* [ACTIVITY]: Write out exactly the lines from the start of the entries through the one that contains "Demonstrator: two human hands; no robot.", including both.

* [PROVIDED ENTRIES]:
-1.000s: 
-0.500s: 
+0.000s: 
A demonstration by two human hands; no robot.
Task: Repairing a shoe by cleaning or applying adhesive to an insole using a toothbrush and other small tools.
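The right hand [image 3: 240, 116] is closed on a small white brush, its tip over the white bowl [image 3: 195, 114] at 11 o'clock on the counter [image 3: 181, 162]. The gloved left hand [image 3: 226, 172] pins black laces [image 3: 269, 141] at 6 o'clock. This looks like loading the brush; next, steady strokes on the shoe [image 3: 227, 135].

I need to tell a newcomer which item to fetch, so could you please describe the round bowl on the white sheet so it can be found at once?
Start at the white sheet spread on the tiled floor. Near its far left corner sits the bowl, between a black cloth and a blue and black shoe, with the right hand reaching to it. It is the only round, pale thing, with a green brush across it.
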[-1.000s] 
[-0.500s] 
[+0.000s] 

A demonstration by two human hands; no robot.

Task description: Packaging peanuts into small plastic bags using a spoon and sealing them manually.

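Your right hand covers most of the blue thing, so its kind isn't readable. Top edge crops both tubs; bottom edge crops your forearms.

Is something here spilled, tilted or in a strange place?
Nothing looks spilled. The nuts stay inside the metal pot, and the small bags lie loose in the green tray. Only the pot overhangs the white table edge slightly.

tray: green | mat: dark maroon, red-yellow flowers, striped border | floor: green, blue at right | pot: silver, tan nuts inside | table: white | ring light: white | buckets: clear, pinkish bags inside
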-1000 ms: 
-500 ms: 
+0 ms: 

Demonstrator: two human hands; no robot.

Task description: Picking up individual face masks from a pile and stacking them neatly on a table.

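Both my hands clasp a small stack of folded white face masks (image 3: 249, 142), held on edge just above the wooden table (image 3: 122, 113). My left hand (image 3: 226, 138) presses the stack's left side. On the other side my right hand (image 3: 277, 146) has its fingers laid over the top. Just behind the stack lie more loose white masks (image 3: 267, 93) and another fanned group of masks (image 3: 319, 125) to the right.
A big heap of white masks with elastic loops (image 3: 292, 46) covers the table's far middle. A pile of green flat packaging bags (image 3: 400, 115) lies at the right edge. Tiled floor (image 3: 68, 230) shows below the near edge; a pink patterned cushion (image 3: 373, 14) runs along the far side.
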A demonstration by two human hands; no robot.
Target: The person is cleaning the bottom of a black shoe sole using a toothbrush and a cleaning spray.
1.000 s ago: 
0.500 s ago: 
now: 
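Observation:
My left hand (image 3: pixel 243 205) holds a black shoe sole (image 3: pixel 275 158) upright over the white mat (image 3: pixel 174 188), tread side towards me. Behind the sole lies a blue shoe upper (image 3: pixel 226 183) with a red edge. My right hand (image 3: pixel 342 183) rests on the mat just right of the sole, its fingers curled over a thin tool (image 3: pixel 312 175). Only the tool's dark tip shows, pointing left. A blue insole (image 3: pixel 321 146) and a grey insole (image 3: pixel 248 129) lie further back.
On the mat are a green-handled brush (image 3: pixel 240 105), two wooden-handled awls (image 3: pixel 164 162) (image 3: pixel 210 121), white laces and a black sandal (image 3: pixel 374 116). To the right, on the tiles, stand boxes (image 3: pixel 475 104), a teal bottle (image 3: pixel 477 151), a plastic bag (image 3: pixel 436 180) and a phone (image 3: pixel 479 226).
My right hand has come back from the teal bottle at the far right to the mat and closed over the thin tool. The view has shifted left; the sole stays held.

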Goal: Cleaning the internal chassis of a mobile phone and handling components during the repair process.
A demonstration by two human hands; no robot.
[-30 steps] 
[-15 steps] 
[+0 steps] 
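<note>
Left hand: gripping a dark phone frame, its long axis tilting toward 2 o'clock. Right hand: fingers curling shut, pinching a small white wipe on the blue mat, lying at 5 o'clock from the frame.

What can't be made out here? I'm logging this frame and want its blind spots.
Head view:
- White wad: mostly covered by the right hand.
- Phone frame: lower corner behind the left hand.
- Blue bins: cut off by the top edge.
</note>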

* [TASK OUTPUT]:
-1.000s: 
-0.500s: 
+0.000s: 
A demonstration by two human hands; no robot.
Task: Repairing a shoe by cleaning or applying adhesive to an insole using a toothbrush and other small tools.
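The right hand [image 3: 240, 116] is closed on a small white brush, its tip over the white bowl [image 3: 195, 114] at 11 o'clock on the counter [image 3: 181, 162]. The gloved left hand [image 3: 226, 172] pins black laces [image 3: 269, 141] at 6 o'clock. This looks like loading the brush; next, steady strokes on the shoe [image 3: 227, 135].

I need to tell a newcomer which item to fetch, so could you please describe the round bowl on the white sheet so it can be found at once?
Start at the white sheet spread on the tiled floor. Near its far left corner sits the bowl, between a black cloth and a blue and black shoe, with the right hand reaching to it. It is the only round, pale thing, with a green brush across it.
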[-1.000s] 
[-0.500s] 
[+0.000s] 

A demonstration by two human hands; no robot.

Task description: Packaging peanuts into small plastic bags using a spoon and sealing them manually.

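Your right hand covers most of the blue thing, so its kind isn't readable. Top edge crops both tubs; bottom edge crops your forearms.

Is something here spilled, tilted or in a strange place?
Nothing looks spilled. The nuts stay inside the metal pot, and the small bags lie loose in the green tray. Only the pot overhangs the white table edge slightly.

tray: green | mat: dark maroon, red-yellow flowers, striped border | floor: green, blue at right | pot: silver, tan nuts inside | table: white | ring light: white | buckets: clear, pinkish bags inside
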-1000 ms: 
-500 ms: 
+0 ms: 

Demonstrator: two human hands; no robot.

No further output is required for this answer.